Auch Fairness lässt sich missbrauchen. Jedenfalls, wenn man in „Fairness“ einen doppelten Boden einzieht und etwas Fairness nennt, was gar nicht Fairness ist. Dazu haben viele inzwischen den Bogen raus und betreiben so Fairness-Washing; etwas, wogegen sich der Fairness-Check richtet. In einem Beitrag von „Focus Money“ (3.4.2013) schildert Jack Nasher, wie man Fairness geschickt gebraucht, um zum eigenen Vorteil einen „Deal“, einen Verhandlungserfolg für sich herbeizuführen.

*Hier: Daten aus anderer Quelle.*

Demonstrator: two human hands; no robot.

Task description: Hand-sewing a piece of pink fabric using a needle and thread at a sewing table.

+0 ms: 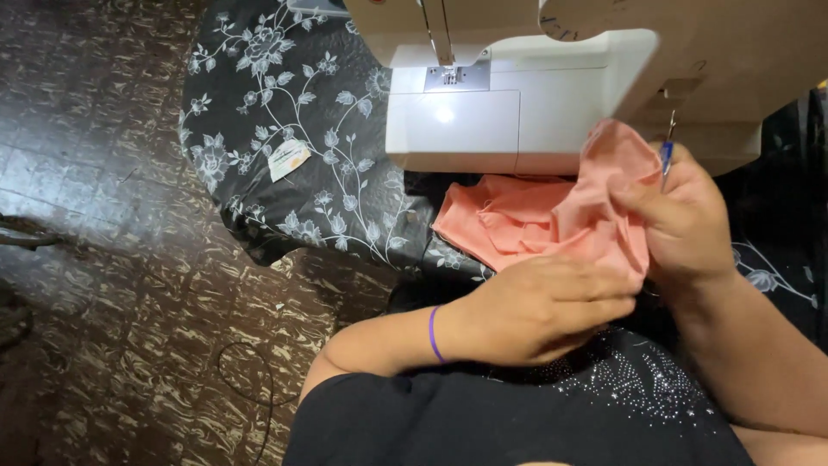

Jack Nasher schreibt: „Fairness ist einer der wichtigsten Aspekte beim Verhandeln. Menschen aller Kulturen lehnen nützliche Deals ab, weil sie ihnen nicht fair erscheinen. Wer diese Tatsache kennt, der kann sie für sich nutzen. Eine der bekanntesten Simulationen in Verhandlungstrainings ist das ultimatum game. Die Regeln sind sehr einfach: Ihr zugewiesener Partner bekommt 100 Euro. Er muss Ihnen nun ein Angebot machen, wie er das Geld mit Ihnen teilen will. Handeln ist nicht erlaubt, es gibt nur ein einziges Angebot. Wenn Sie zustimmen, wird der Betrag genauso aufgeteilt. Wenn Sie aber ablehnen, bekommt niemand etwas. Was würden Sie tun, wenn Ihr Partner Ihnen einen Euro anbieten würde? Würden Sie ‚ja’ sagen?

Die meisten lehnen es ab: Auch wenn sie dann nichts bekommen, ist es ihnen immer noch lieber, als dass der andere 99 Euro bekommt. Rein ökonomisch betrachtet, ist das Verhalten irrational – lieber 1 Euro als 0 Euro. Die meisten lehnen Angebote unter 20, viele gar solche unter 30 und einige auch solche unter 40 Euro ab. Sie halten sie schlicht und einfach für unfair.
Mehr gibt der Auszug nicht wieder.